Please return every line in the entries below with the word "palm" in it.

• SOURCE RECORDS
***
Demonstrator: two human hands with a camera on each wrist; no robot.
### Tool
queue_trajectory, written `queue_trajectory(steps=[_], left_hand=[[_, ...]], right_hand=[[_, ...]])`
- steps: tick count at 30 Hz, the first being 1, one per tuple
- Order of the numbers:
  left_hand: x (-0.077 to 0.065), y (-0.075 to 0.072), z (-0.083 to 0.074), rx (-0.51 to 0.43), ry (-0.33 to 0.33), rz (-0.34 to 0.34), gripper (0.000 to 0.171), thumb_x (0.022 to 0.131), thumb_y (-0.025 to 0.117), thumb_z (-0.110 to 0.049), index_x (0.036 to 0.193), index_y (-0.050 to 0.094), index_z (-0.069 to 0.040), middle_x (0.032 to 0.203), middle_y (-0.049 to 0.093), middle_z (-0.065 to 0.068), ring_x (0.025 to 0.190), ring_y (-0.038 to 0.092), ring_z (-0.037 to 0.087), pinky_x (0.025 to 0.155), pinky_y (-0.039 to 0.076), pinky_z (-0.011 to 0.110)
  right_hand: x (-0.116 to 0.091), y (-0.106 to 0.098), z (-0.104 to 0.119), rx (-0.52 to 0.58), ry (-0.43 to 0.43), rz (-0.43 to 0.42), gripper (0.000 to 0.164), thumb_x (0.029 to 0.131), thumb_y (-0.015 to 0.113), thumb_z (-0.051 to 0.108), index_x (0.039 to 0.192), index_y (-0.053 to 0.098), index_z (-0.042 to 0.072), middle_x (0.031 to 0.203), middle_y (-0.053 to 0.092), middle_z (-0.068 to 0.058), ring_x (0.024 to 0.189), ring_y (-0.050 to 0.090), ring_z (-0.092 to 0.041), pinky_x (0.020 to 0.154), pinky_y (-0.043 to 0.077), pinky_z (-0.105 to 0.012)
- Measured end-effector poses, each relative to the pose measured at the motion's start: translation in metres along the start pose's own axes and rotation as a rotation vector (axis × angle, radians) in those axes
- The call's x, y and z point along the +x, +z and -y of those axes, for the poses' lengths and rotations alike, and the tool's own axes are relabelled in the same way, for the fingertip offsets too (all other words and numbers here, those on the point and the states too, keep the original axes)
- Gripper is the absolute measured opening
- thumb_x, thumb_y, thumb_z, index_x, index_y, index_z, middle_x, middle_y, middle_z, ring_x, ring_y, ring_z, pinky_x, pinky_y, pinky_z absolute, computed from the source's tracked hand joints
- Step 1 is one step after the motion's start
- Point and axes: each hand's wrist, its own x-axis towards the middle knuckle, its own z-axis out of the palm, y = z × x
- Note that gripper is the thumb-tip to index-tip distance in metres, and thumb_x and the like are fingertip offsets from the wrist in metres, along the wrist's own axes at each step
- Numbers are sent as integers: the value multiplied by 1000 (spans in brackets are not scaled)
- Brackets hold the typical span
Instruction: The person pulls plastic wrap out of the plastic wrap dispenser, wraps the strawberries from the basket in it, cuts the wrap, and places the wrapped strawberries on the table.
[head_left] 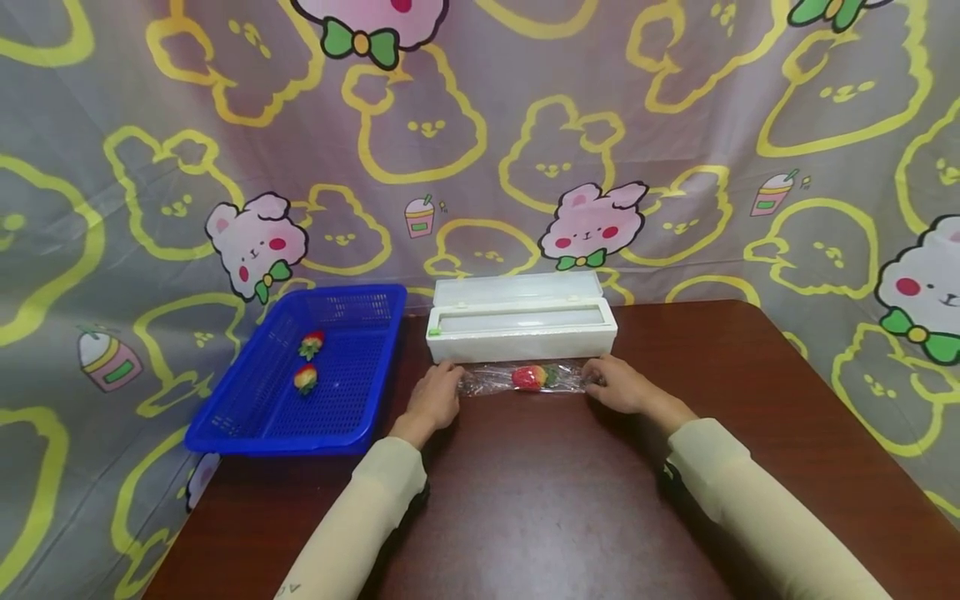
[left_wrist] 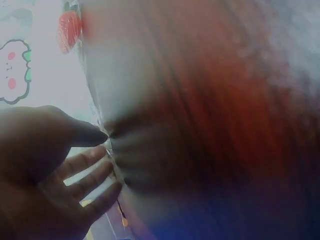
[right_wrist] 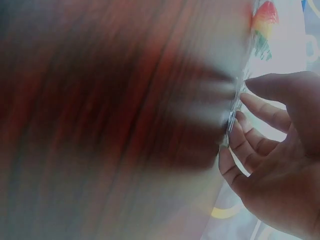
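A strawberry (head_left: 529,377) lies wrapped in a strip of clear plastic wrap (head_left: 487,380) on the brown table, its red tip to the left and green leaves to the right. My left hand (head_left: 437,395) pinches the strip's left end, thumb and fingertips close together at the tabletop. At the right end, my right hand (head_left: 618,384) pinches the film between its thumb and bent fingers. Both wrist views show the fingertips low against the table, with the wrapped strawberry (left_wrist: 69,31) beyond the thumb. Folds of film at the fingertips are hard to make out.
Just behind the wrap stands a white wrap dispenser box (head_left: 525,344) with its lid (head_left: 517,288) raised. On the left sits a blue plastic basket (head_left: 300,444) holding two strawberries (head_left: 306,379). A patterned curtain (head_left: 480,125) hangs behind the table (head_left: 555,517).
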Motion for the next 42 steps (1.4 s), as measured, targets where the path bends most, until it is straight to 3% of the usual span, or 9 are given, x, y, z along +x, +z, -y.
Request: queue_trajectory(steps=[3, 6, 10, 13, 17, 26, 42], left_hand=[[-4, 3, -7, 66, -4, 2, 30, 90, 66, -3, 119, 68, -9, 122, 63, 12, 109, 60, 35, 88, 53, 51], [-8, 4, -20, 101, 50, -17, 25, 89, 68, -7, 115, 68, -9, 116, 64, 11, 104, 61, 33, 84, 53, 50], [-6, 1, -39, 47, 148, -8, 23, 90, 67, -10, 113, 68, -8, 115, 62, 11, 103, 61, 33, 84, 53, 49], [-3, 0, -45, 16, 160, 45, 29, 92, 65, -10, 120, 67, -8, 119, 60, 12, 106, 60, 33, 90, 52, 48], [-1, 5, -41, -5, 121, 92, 34, 91, 64, -8, 126, 66, -8, 118, 59, 13, 107, 59, 33, 91, 52, 47], [1, 3, -26, -116, 73, 87, 38, 88, 62, -4, 126, 66, -5, 120, 57, 16, 114, 57, 37, 95, 50, 49], [-4, 3, -13, -146, 22, 58, 36, 85, 63, -3, 121, 68, -7, 117, 59, 14, 111, 58, 36, 92, 51, 48]], right_hand=[[-4, 0, 2, -50, 0, 6, 14, 91, 66, 7, 105, 69, 2, 99, 62, -12, 92, 62, -29, 84, 51, -51], [-7, 3, 8, -118, -29, 8, 15, 92, 67, 8, 106, 71, 4, 100, 63, -9, 94, 64, -29, 85, 53, -51], [-5, 7, 19, -166, -130, 28, 16, 93, 69, 11, 108, 72, 6, 99, 60, -5, 92, 62, -25, 81, 53, -48], [-3, 9, 24, -169, -178, 45, 16, 93, 69, 11, 108, 72, 8, 97, 58, -3, 88, 58, -21, 78, 51, -45], [-2, 9, 22, -124, -183, 37, 14, 91, 69, 6, 105, 72, 5, 97, 58, -5, 89, 58, -20, 82, 51, -44], [-2, 3, 14, -33, -136, 36, 8, 90, 69, 3, 96, 67, 6, 93, 57, -7, 88, 57, -24, 82, 49, -45], [-5, -1, 6, -79, -90, 33, 4, 91, 70, 7, 92, 66, 6, 92, 55, -5, 86, 55, -20, 81, 49, -42]])
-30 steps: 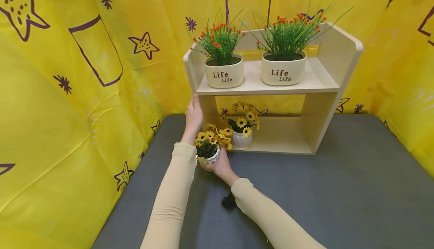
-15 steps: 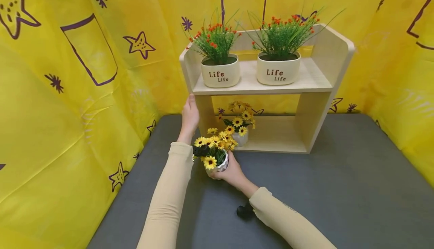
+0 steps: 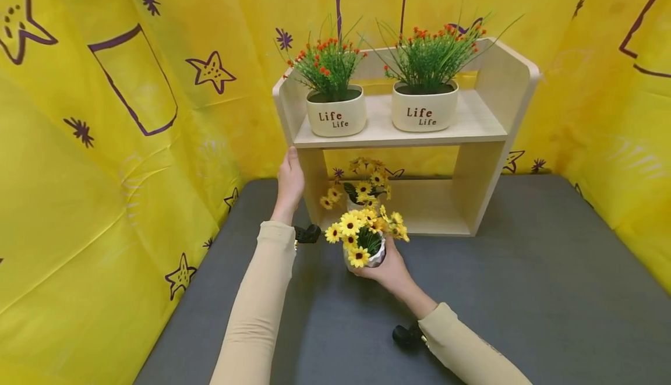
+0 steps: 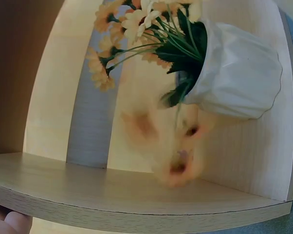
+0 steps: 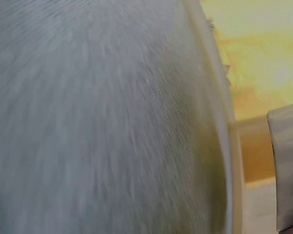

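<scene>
My right hand (image 3: 390,268) grips a small white ribbed flower pot (image 3: 378,255) holding yellow daisies (image 3: 350,225), lifted in front of the wooden shelf (image 3: 456,138). At the shelf's left side panel, my left hand (image 3: 290,184) rests along the outside; a bit of its fingers shows low in the left wrist view. A second white pot (image 4: 239,73) with similar yellow flowers (image 4: 137,22) stands on the lower shelf, largely hidden behind the held plant in the head view. Some flowers (image 4: 178,163) beside it are blurred. In the right wrist view the held pot (image 5: 288,165) is at the right edge.
Two cream pots, the left one (image 3: 335,116) and the right one (image 3: 424,108), stand on the upper shelf with red-flowered grass, both marked "Life". Grey cloth covers the table (image 3: 550,292). A yellow patterned curtain (image 3: 131,210) hangs behind and to the left.
My right hand has drawn the held flower pot rightward and slightly toward me, away from the shelf's left panel. My left hand stays at the panel. The view has shifted slightly.
</scene>
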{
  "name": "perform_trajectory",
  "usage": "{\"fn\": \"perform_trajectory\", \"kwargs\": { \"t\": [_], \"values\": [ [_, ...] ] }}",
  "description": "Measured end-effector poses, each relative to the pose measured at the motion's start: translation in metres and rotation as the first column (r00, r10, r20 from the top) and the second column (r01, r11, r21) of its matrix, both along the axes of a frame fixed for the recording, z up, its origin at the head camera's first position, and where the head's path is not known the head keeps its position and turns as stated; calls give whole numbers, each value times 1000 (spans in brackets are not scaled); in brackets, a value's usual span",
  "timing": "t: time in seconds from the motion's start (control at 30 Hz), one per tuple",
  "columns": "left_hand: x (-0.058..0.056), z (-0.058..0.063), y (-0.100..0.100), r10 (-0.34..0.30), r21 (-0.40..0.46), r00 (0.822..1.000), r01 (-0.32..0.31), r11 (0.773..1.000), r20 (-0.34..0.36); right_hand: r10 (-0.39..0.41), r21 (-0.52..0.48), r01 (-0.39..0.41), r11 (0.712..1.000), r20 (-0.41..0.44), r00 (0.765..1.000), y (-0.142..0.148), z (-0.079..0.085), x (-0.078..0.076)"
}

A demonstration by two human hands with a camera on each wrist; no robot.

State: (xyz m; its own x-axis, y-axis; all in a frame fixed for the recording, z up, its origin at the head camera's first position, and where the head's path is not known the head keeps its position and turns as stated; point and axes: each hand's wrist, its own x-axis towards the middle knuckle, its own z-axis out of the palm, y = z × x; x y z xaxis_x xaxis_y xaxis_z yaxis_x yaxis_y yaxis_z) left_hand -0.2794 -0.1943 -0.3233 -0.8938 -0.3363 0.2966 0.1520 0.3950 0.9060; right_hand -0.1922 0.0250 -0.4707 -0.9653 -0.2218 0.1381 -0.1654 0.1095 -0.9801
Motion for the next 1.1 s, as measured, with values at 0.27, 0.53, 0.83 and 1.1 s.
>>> {"fn": "perform_trajectory", "kwargs": {
  "t": [0.27, 0.53, 0.83, 1.1],
  "values": [
    [-1, 2, -3, 2, 10, 1000, -1, 1000, -19, -74, 5, 74, 997, -48, 996, 34, 20, -7],
    [-2, 3, -2, 13, 9, 1000, -13, 1000, -16, -177, -92, 176, 980, -8, 984, 61, 19, -33],
    [-1, 2, -1, 11, -2, 1000, -11, 1000, -2, -257, -133, 251, 959, -25, 966, 87, 19, -57],
    [-1, 0, 0, 3, -5, 1000, -3, 1000, 1, -334, -89, 336, 938, 28, 942, 95, 16, -71]
  ]
}}
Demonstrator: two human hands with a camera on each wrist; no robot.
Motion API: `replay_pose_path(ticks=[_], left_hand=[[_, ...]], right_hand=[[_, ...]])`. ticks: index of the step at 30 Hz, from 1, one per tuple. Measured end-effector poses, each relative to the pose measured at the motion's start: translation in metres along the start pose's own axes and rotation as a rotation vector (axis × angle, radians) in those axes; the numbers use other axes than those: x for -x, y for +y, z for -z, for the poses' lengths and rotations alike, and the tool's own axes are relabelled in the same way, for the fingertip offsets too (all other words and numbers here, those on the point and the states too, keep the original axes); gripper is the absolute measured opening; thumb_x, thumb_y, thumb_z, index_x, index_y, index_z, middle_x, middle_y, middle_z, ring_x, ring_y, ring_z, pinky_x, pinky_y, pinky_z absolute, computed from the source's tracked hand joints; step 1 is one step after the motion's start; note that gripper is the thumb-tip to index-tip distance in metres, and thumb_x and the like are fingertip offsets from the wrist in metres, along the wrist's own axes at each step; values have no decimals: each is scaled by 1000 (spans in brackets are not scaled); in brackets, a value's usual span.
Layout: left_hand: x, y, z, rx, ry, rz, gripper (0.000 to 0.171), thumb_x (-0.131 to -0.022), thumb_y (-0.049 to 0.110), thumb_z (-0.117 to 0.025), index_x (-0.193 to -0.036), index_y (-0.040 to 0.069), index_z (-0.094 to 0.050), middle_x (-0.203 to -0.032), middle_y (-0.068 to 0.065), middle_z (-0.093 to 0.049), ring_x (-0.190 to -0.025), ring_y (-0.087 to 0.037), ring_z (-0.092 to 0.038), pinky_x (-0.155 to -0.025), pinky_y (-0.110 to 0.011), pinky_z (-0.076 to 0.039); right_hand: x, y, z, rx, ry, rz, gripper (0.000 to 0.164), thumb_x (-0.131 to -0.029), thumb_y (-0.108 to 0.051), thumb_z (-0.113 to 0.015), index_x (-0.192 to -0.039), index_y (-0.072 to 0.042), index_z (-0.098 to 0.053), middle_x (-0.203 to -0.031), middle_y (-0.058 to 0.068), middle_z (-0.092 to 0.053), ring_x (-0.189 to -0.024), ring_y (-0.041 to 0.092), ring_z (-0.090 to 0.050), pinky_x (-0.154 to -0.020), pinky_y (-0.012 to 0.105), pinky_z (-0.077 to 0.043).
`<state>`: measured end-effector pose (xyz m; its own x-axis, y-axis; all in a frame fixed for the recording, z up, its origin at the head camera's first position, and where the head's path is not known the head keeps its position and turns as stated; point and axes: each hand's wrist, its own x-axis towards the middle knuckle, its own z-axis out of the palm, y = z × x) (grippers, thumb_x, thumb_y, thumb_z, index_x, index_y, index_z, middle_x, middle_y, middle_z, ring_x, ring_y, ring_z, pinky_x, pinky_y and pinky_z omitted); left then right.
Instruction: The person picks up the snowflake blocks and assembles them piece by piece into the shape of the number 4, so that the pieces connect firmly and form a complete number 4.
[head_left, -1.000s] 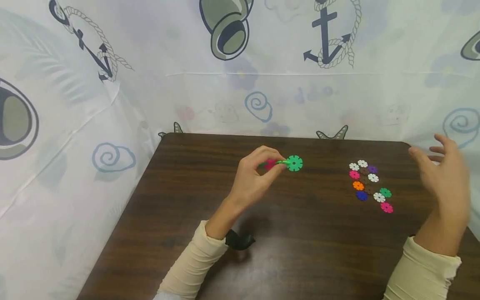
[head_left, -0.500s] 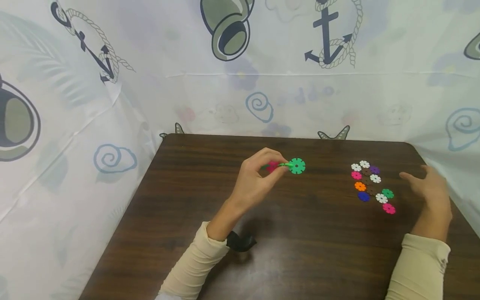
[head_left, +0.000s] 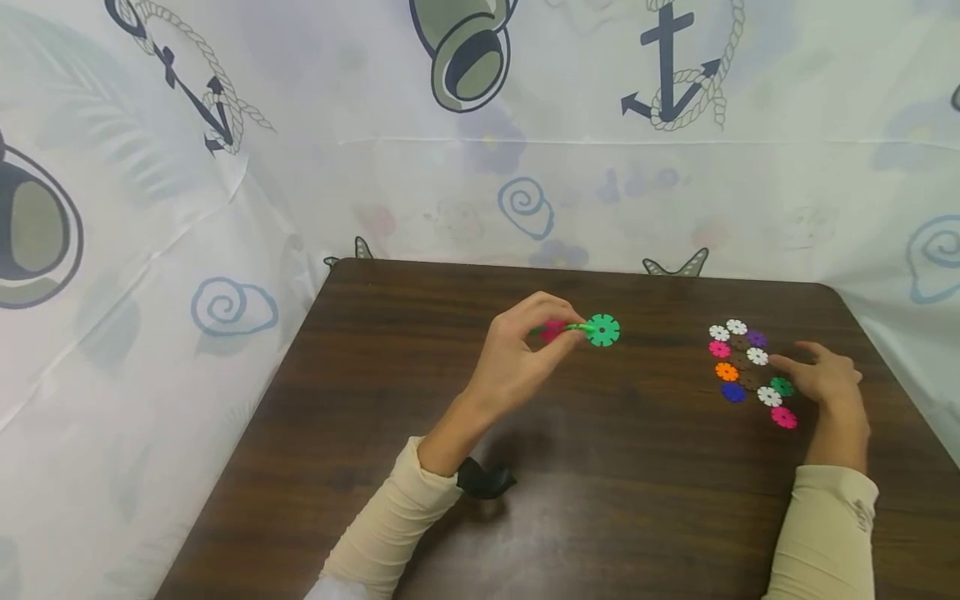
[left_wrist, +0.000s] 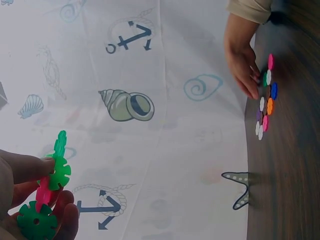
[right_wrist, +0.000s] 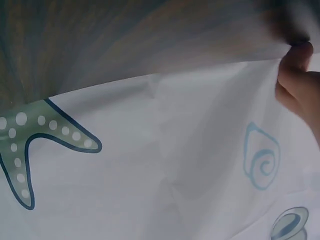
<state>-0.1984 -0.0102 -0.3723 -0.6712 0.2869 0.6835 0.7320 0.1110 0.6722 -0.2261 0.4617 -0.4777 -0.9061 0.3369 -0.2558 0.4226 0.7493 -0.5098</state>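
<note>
My left hand (head_left: 517, 358) pinches a short chain of notched plastic discs between thumb and fingers, held over the table. A green disc (head_left: 603, 330) sticks out past the fingertips at its right end. The left wrist view shows more of the chain: a light green disc (left_wrist: 61, 172), a pink disc (left_wrist: 43, 192) and a dark green disc (left_wrist: 37, 223), slotted edge to edge. My right hand (head_left: 828, 383) is low at the right side of the loose discs, its fingers relaxed and holding nothing. Its foremost fingertip is right by a white disc (head_left: 757, 357).
Several loose discs lie flat in a cluster on the right of the brown table (head_left: 637, 467), among them an orange disc (head_left: 726, 372), a blue disc (head_left: 733, 392) and a pink disc (head_left: 783, 417). A patterned white cloth (head_left: 420, 192) hangs behind and to the left.
My right hand has come down and leftward from the right edge to beside the loose discs. The left hand keeps pinching the chain in nearly the same place.
</note>
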Motion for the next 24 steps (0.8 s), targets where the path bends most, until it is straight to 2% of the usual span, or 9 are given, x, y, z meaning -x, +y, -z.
replay_pose_path(ticks=[7,13,15,19,22,24], left_hand=[[-3,2,0,-12,-6,-2,9,-89,4,-78,-98,7,-78,-99,-3,-73,-94,-12,-67,-77,-23,-53],[-2,4,0,-21,-19,8,9,-89,4,-78,-98,7,-78,-100,-3,-73,-95,-12,-67,-77,-22,-54],[-2,4,0,-19,-18,12,9,-89,5,-78,-98,7,-78,-100,-3,-73,-94,-12,-66,-77,-23,-54],[0,3,0,-13,-11,18,8,-89,5,-78,-98,6,-78,-100,-4,-73,-92,-12,-66,-76,-29,-56],[1,2,0,-13,-10,20,8,-89,5,-78,-97,6,-78,-99,-4,-73,-91,-12,-66,-75,-37,-58],[1,2,0,-16,-11,21,8,-89,5,-77,-97,6,-78,-100,-4,-73,-91,-12,-66,-75,-41,-58]], right_hand=[[-4,-6,-7,-14,55,40,81,-102,-59,-51,-154,2,-36,-153,53,0,-134,73,-10,-101,87,-26],[-6,-9,-14,-49,88,88,62,-105,-47,-52,-142,3,-51,-150,50,-20,-129,68,-18,-96,80,-32],[-6,-10,-15,-59,87,90,60,-105,-44,-53,-139,6,-50,-147,48,-28,-126,64,-21,-94,76,-35],[-3,-15,-15,-74,84,79,57,-105,-36,-54,-137,12,-47,-136,43,-42,-118,58,-39,-91,68,-43],[0,-20,-14,-95,86,56,55,-106,-32,-53,-137,13,-46,-132,40,-47,-111,53,-50,-88,63,-49],[4,-25,-11,-124,95,29,55,-106,-32,-52,-140,12,-47,-136,40,-46,-113,53,-50,-89,64,-49]])
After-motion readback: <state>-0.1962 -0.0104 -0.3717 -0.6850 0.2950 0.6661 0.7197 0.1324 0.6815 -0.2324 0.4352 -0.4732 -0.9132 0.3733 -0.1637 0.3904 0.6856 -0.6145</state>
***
• RESPONSE
- Point and axes: each hand's wrist, its own x-axis towards the middle knuckle, its own z-axis out of the palm, y = z × x
State: (xyz m; its own x-axis, y-axis; all in a frame fixed for the recording, z up, its origin at the head camera's first position, and where the head's path is not known the head keeps its position and turns as stated; point and axes: each hand's wrist, its own x-axis towards the middle knuckle, its own z-axis out of the palm, y = z × x; x y z xaxis_x xaxis_y xaxis_z yaxis_x yaxis_y yaxis_z) left_hand -0.2794 -0.1943 -0.3233 -0.8938 -0.3363 0.2966 0.1520 0.3950 0.9060; right_hand -0.1922 0.0250 -0.4707 -0.9653 -0.2218 0.1381 -0.1654 0.1095 -0.9801
`<state>`: measured end-effector pose (xyz m; its own x-axis, y-axis; all in a frame fixed for the recording, z up, its origin at the head camera's first position, and where the head's path is not known the head keeps its position and turns as stated; point and axes: each hand's wrist, its own x-axis towards the middle knuckle, its own z-axis out of the palm, y = z × x) (grippers, thumb_x, thumb_y, thumb_z, index_x, index_y, index_z, middle_x, middle_y, middle_z, ring_x, ring_y, ring_z, pinky_x, pinky_y and pinky_z omitted); left then right.

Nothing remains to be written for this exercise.